DC Metro Area Market

Semiannual Snapshot Q3 2019



Rentable Building Area (RBA)

  • 4 & 5 Star: 247,814,496 SF
  • 3 Star: 189,929,408 SF
  • 1 & 2 Star: 61,972,441
  • Total: 499,716,496 SF

Vacancy Rate

  • 4 & 5 Star: 14.8%
  • 3 Star: 12.8%
  • 1 & 2 Star: 6%
  • Overall: 13.0%

Average Asking Rent

  • 4 & 5 Star: $44.79/SF
  • 3 Star: $31.78/SF
  • 1 & 2 Star: $26.16/SF
  • Overall: $37.70/SF

Under Construction

  • 4 & 5 Star: 10,948,687 SF
  • 3 Star: 293,425 SF
  • 1 & 2 Star: 0 SF
  • Total: 11,242,112 SF

12 Month

  • Net Absorption: 2,900,000 SF
  • Rent Growth: 0.9%
  • Vacancy Change: (0.2%)
  • Deliveries: 5,500,000 SF
  • Sales Volume: $7,200,000,000

Money for Nothing, Rent for Free



Landlords and investors must make many decisions when leasing a property. Once they set their asking rate and have a tenant interested in the space, the negotiations process begins. Landlords must analyze each deal and determine what concessions they are willing and able to make. A tenant’s profile, i.e. financial strength, size, etc. heavily influences these decisions, but is not the only factor. In fact, there is a higher “power” under which all other factors fall: the holding period.

Holding period refers to the timeframe that an investor owns an asset/property or the period between the purchase and sale of an investment. When determining whether or not to purchase an asset and at what price, investors calculate the return the asset will produce over the holding period based on the acquisition basis and projected cash flows and disposition/sales price. While market conditions can change and alter the length of the holding period, investors make asset management decisions to maximize the performance of their investment and eventual sales price. This article will discuss how landlords can use free rent as a tool to increase a property’s return based on a 3 to 5-year holding period.

While “everything is negotiable,” landlords typically have a minimum base rent that they will accept for a property regardless of the tenant. Instead of agreeing to a lower rental rate, landlords may choose to offer additional months of free rents over what might be considered market. For example, in our current office market, tenants can expect around one month of rental abatement per year of term, i.e. 5 months on a 5-year term (65 month lease). If the tenant is unable or unwilling to pay the minimum base rent required for a particular property, the landlord may choose to offer an additional 2 months of rental abatement (7 months on a 67-month term) in order to lower the tenant’s average cost of occupancy and get the deal done.

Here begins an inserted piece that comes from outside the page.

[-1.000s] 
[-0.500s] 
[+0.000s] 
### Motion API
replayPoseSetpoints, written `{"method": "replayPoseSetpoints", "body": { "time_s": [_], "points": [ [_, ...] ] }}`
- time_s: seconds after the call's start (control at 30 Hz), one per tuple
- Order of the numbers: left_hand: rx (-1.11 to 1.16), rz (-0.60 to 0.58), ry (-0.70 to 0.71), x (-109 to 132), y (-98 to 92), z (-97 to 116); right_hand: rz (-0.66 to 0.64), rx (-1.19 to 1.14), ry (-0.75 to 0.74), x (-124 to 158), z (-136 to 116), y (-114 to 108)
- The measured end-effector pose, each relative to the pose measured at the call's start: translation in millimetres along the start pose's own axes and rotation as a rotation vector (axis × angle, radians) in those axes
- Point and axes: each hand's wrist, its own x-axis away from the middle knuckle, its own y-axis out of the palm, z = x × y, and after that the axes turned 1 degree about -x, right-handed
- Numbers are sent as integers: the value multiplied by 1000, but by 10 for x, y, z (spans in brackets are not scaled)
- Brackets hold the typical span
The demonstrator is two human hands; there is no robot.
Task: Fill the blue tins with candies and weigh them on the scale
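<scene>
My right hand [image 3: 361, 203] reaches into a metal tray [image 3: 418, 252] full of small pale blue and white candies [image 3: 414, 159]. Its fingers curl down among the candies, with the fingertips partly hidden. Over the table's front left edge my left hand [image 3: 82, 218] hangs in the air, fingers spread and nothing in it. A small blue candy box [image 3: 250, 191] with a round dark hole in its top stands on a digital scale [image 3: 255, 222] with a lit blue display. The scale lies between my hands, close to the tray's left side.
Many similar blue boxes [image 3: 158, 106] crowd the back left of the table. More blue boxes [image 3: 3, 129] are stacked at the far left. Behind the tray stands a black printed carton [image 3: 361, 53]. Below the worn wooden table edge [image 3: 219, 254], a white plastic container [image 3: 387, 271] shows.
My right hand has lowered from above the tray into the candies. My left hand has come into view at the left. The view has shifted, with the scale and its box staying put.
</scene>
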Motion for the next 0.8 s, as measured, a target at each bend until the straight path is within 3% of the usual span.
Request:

The question remains: Why would the landlord simply not lower their rental rate? The answer can be best viewed through the lens of the holding period and desired/required sales price for the investment. It takes time to lease a property. Theoretically, the higher the occupancy level the higher the gross and net operating income. Net operating income is what investors look at when measuring their return and sales prices are usually quoted in terms of cap rates, which reflect a property’s unleveraged return based on that net operating income. Time is money and landlords must constantly juggle the competing goals of leasing the property quickly and maximizing the gross operating income by leasing their property at the highest rental rate possible. Therefore, landlords have a powerful incentive to keep rents as high as possible. Free rent allows them to provide powerful economic concessions to attract tenants and achieve full occupancy quickly while still maintaining their required rental rates (those that were in their projections).

There are many old adages that help explain the underlying theory behind this strategy: taking one’s medicine, all good things come to those who wait, delayed gratification, etc. Investors can use rental abatement to attract tenants and lease up a property within their projected holding period all while maintaining the highest rents possible thus maximizing their net operating income. When it comes to sell the free rent has “burned off” and the investor is left with a property with long-term leases at strong rental rates; allowing them to sell for the highest price possible.

*Savvy investors will also structure their business holdings so that losses incurred during the rental abatement periods can offset active income elsewhere.

Rent Free or Die


“Give me rental abatement or give me death!”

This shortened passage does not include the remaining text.